Sophie Képès

Sophie Képès a traduit en français de grands écrivains hongrois dont Péter Esterházy et, plus récemment, Julia Székely. Elle est l'auteur de romans (Un automne à Budapest, Le Seuil, 1984, L'Empêchement d'Izare, Arcantère, 1988, Dans le tourbillon de la vie, Le Pommier, 2002...), de scénarios (avec Robert Guédiguian) et de policiers (sous le pseudonyme de Nila Kazar).

 

Un café sur la colline
Noir sur Blanc

Sarajevo assiégée. La ville martyre, crucifiée, est le premier personnage de ce roman.
Horrifiée par l'expression " nettoyage ethnique ", Nila, parisienne d'origine hongroise s'embarque pour la Bosnie pour participer au tournage d'un documentaire sur le siège de la ville. Elle partage le quotidien des civils. L'intensité de leurs échanges, aux frontières du danger de mort " les a hissés au-dessus d'eux-mêmes ". L'abjection de la guerre, les snipers, les camps de viols et les fosses communes déchaînent en eux les forces extrêmes de la vie. Pour Nila, faire l'amour devient " la seule chose urgente et importante ". Soulevée d'émotions, elle se livre à une constante autoanalyse et note tout ce qu'elle voit, entend et ressent.

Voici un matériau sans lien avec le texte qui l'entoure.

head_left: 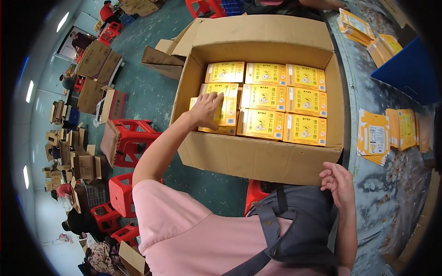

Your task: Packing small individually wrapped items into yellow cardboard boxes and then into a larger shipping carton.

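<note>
An open brown cardboard carton (258, 158) stands in front of me, packed with rows of small yellow boxes (261, 123) with printed fronts. My left hand (206, 110) reaches into its left side and grips a yellow box (228, 112), fingers over the face and thumb at the near edge. That box sits slightly askew, higher than its neighbours and overlapping the box in the near left corner. By the carton's near right corner, my right hand (340, 183) hangs with fingers loosely curled and apart, holding nothing.
To the right runs a worn table (363, 177) bearing flattened yellow box blanks (374, 138), more stacked blanks (354, 26) and a blue bin (410, 69). Red stools (131, 140) and another open carton (163, 60) stand at left. Several people and stacked cartons (99, 60) are farther off.
</note>
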Available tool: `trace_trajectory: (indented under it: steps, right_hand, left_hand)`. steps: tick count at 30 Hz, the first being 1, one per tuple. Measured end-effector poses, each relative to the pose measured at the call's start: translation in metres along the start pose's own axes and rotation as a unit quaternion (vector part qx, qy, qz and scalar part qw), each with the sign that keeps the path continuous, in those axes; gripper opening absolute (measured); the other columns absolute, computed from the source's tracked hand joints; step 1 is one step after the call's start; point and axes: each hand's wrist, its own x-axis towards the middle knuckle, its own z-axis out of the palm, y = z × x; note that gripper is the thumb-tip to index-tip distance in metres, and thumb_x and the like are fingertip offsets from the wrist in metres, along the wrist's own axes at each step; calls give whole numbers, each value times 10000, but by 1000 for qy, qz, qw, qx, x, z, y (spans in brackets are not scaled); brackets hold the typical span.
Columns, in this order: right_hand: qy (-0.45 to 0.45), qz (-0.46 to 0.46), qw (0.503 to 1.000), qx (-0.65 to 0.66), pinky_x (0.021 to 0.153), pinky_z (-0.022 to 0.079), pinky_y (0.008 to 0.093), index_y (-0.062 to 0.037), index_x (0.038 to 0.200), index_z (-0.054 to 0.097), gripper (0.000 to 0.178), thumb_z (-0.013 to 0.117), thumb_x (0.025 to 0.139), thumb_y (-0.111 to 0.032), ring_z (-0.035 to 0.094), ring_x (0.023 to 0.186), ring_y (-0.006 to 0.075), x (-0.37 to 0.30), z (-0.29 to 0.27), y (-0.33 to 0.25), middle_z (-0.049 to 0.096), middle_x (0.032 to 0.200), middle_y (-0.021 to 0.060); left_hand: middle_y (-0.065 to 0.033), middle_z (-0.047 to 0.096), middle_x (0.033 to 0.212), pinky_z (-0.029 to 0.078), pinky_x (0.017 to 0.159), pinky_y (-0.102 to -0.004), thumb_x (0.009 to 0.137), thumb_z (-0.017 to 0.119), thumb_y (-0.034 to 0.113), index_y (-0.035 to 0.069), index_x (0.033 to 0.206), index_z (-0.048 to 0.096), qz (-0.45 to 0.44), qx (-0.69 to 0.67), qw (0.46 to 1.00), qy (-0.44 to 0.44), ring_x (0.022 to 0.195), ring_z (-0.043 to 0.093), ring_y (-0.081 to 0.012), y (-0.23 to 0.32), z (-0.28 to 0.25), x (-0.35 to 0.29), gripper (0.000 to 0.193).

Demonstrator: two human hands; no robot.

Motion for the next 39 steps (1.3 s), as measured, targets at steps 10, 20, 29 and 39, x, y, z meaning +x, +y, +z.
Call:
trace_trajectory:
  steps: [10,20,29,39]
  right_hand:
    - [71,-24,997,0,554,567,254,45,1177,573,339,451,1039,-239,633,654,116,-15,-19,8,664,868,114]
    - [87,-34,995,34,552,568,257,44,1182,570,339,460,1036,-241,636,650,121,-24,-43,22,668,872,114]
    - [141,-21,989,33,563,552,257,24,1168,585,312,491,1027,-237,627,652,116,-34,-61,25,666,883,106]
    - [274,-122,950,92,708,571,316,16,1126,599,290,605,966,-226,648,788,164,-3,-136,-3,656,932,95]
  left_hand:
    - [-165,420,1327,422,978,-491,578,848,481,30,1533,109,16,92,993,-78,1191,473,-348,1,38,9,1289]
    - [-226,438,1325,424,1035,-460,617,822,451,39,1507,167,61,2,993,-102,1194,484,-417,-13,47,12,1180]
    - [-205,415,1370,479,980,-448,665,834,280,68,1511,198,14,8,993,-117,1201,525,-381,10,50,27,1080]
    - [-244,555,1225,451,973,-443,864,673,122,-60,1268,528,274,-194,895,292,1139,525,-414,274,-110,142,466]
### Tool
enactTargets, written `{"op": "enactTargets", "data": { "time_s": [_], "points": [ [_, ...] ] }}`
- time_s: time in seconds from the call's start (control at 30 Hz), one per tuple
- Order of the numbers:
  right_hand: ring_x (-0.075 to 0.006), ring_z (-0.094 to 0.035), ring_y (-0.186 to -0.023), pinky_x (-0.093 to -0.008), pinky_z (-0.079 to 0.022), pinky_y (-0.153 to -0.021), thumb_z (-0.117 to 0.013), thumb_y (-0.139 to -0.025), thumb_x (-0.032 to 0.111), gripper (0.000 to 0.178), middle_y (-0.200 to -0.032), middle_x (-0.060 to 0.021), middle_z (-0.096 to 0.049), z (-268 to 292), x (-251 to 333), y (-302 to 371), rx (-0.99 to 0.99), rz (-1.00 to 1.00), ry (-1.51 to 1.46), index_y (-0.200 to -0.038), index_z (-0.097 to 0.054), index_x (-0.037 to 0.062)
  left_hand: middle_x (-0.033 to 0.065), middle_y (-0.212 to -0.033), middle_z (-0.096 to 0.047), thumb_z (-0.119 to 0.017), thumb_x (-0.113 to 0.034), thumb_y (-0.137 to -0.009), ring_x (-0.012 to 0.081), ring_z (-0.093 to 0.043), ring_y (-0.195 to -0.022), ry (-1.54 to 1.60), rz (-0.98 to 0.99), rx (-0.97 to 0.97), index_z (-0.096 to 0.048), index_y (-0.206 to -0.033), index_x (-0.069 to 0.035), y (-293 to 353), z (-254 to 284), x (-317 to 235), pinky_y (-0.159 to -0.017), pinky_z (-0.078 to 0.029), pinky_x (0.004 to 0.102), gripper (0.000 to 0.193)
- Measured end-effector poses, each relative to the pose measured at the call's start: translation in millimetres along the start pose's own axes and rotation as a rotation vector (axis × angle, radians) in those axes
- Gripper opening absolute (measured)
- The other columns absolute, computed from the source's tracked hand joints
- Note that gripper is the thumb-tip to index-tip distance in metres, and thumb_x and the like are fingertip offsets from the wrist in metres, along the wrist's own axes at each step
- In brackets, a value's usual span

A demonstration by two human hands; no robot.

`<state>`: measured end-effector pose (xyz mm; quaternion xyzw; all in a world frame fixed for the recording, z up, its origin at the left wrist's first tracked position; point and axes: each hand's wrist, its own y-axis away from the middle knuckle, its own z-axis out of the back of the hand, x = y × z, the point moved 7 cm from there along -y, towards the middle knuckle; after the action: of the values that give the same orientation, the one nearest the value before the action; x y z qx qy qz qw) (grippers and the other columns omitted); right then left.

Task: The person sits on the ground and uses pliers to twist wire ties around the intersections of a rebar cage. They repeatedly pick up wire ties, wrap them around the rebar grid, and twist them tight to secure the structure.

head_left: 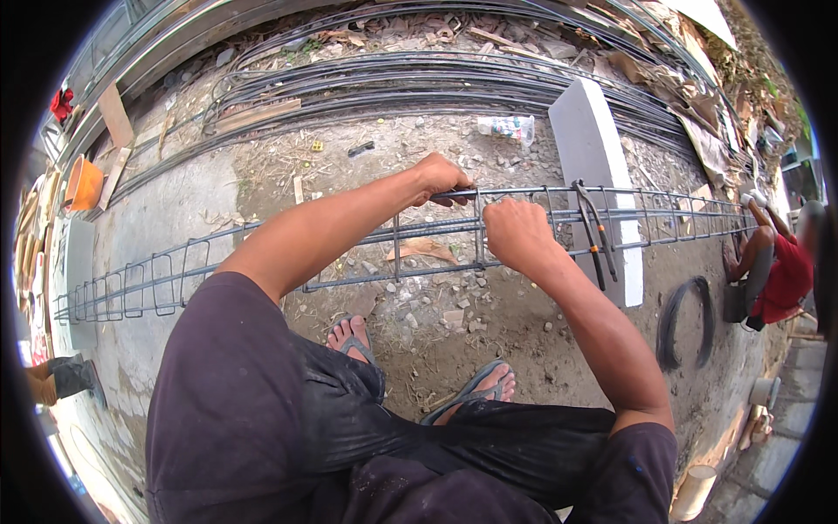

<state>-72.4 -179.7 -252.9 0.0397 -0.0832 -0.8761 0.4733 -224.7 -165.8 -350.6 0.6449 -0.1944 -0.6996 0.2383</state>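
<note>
A long rebar cage of dark steel bars and square stirrups lies crosswise in front of me. My left hand is closed around its far top bar. Just right of it, my right hand makes a fist over the cage, close beside a stirrup; what its fingers hold is hidden. Pincers with dark handles and orange bands hang over the cage's bars, right of my right hand. A pale grey block supports the cage there; another grey block is under its left end.
Long steel bars lie across the far ground, with a clear plastic cup nearer. A wire coil rests at right. A person in a red shirt crouches by the cage's right end. An orange bucket stands at left.
</note>
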Motion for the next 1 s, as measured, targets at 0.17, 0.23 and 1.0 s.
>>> {"op": "enactTargets", "data": {
  "time_s": [0.17,0.23,1.0],
  "points": [
    [-0.0396,-0.077,-0.082,-0.0499,-0.06,-0.072,-0.06,-0.09,0.009,0.02,-0.084,-0.0227,-0.076,14,-13,-9,-0.031,-0.036,-0.051,-0.087,-0.077,0.0003,0.0105,-0.113,-0.078,-0.076,-0.024,-0.1,0.0204,-0.075,-0.103,0.026,-0.01,0.106,-0.078,-0.118,-0.002,-8,5,7,-0.084,-0.063,0.0358,0.029],
    [-0.0407,-0.076,-0.082,-0.0505,-0.059,-0.071,-0.063,-0.09,0.012,0.02,-0.084,-0.0235,-0.075,21,-14,-8,-0.039,-0.03,-0.082,-0.088,-0.076,-0.0018,0.0106,-0.113,-0.078,-0.078,-0.025,-0.098,0.0201,-0.074,-0.103,-0.002,-0.068,0.153,-0.078,-0.12,-0.002,-9,5,3,-0.086,-0.061,0.0359,0.031],
    [-0.0387,-0.074,-0.076,-0.0485,-0.057,-0.064,-0.066,-0.085,0.007,0.012,-0.078,-0.0178,-0.074,28,-23,-39,-0.086,0.208,-0.001,-0.085,-0.077,0.0064,0.0054,-0.1,-0.076,-0.081,-0.027,-0.095,0.0114,-0.061,-0.084,-0.22,-0.199,0.062,-0.082,-0.112,-0.005,-9,8,-4,-0.075,-0.049,0.0314,0.028]
  ]
}}
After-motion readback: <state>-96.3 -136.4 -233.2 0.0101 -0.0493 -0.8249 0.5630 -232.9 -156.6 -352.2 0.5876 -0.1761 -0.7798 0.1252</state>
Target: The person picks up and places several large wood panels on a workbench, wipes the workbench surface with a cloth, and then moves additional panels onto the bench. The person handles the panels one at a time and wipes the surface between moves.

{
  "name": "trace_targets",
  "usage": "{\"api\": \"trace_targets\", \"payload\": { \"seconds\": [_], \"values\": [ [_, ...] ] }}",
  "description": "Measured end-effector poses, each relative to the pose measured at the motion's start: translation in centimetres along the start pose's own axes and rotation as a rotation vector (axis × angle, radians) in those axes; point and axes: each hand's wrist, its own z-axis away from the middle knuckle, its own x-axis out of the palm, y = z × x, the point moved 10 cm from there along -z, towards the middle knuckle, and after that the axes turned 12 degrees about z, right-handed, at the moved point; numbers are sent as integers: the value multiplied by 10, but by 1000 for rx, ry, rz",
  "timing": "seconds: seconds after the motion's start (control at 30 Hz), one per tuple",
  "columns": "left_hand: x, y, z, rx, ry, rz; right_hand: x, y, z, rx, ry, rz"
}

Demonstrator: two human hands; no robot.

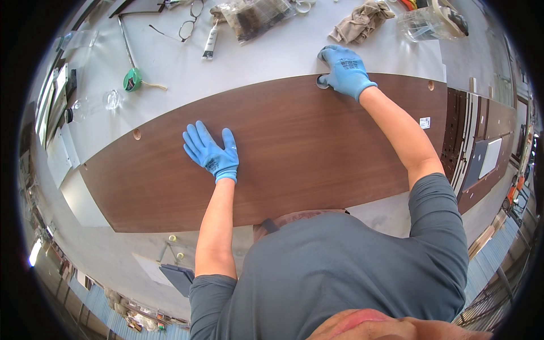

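Note:
A long dark-brown wooden panel (pixel 283 147) lies flat in front of me, its ends bent by the lens. My left hand (pixel 209 150), in a blue work glove, rests palm down on its left part with the fingers stretched and the thumb apart. Farther off on the right, my right hand (pixel 347 71) is at the panel's far edge in a matching glove. Its fingers are bent over beyond the edge and the thumb is on the panel side, so the edge lies between them. A small white label (pixel 425 123) and a round hole (pixel 430 85) mark the panel's right end.
Beyond the panel, the white tabletop (pixel 170 73) holds eyeglasses (pixel 187 29), a tube (pixel 210 42), a green tape measure (pixel 132 80), a crumpled beige cloth (pixel 362 21) and a clear plastic container (pixel 425 24). More brown panels (pixel 481 153) stand at the right.

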Motion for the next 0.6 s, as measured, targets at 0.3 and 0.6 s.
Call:
{"api": "trace_targets", "payload": {
  "seconds": [0.3,0.6],
  "values": [
    [-2,1,-2,-3,-9,15,-27,22,-80,57,195,-20],
    [-2,0,-1,9,-10,20,-31,14,-122,159,419,-36]
  ]
}}
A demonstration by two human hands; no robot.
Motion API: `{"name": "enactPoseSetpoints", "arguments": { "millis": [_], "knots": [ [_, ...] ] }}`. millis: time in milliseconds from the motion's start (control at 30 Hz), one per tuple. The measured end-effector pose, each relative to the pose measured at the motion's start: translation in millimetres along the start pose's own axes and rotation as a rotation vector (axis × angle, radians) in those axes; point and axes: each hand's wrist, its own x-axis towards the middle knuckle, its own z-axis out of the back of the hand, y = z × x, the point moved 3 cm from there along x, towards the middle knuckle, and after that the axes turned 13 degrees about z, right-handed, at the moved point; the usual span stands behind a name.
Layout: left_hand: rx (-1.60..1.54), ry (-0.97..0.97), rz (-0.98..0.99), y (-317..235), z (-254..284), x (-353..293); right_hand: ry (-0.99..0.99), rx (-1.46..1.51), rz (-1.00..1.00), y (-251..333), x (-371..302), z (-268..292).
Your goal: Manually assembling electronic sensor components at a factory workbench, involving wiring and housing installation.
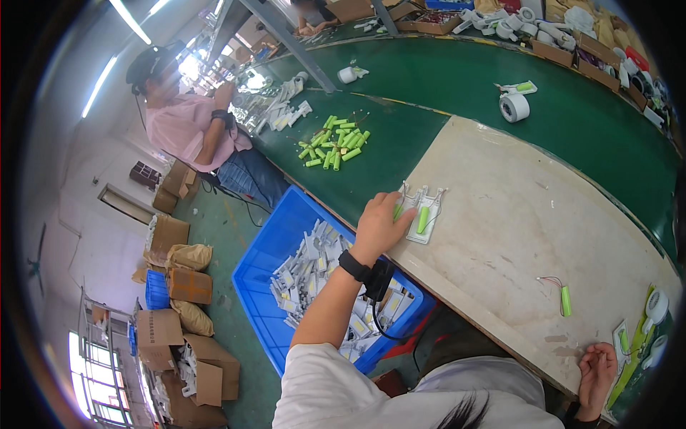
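Note:
My left hand (381,223) reaches over the near edge of the beige board. Its thumb and fingers close around a green battery cell (397,211), partly hidden by the hand, at a white plastic housing. Just right of it lies another white housing (420,234) with a green cell (423,219) and thin wires in it. My right hand (597,368) rests at the board's near right edge, fingers loosely curled, with nothing visible in it. Close by is a white housing (620,336) with a green cell. A loose wired green cell (566,301) lies on the board (493,264).
A blue bin (246,275) full of white plastic parts stands below my left arm. Beyond my left hand is a pile of green cells (336,143) on the green table (407,114). A white round device (514,107) lies farther back. A co-worker (196,132) sits at the left.

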Motion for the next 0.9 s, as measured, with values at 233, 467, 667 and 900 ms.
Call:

Des fragments de textes (contes, articles d'encyclopédie, petits dialogues, coupures de journaux) insérés dans son récit traduisent son propre morcellement. Ce qu'elle dit à propos de son livre : " Le retour du génocide en Europe 50 ans après celui des juifs devra sans doute être mis à nu par des dizaines de fictions, avant de trouver enfin sa " juste place " dans notre conscience rétive ". Plutôt qu'un roman d'apprentissage, Un café sur la colline est roman de "rééducation", ou mieux, de réveil : réveil du cœur, réveil du langage, réveil de la dignité. L'auteur excelle à décrire le quotidien, les menus faits, les personnages.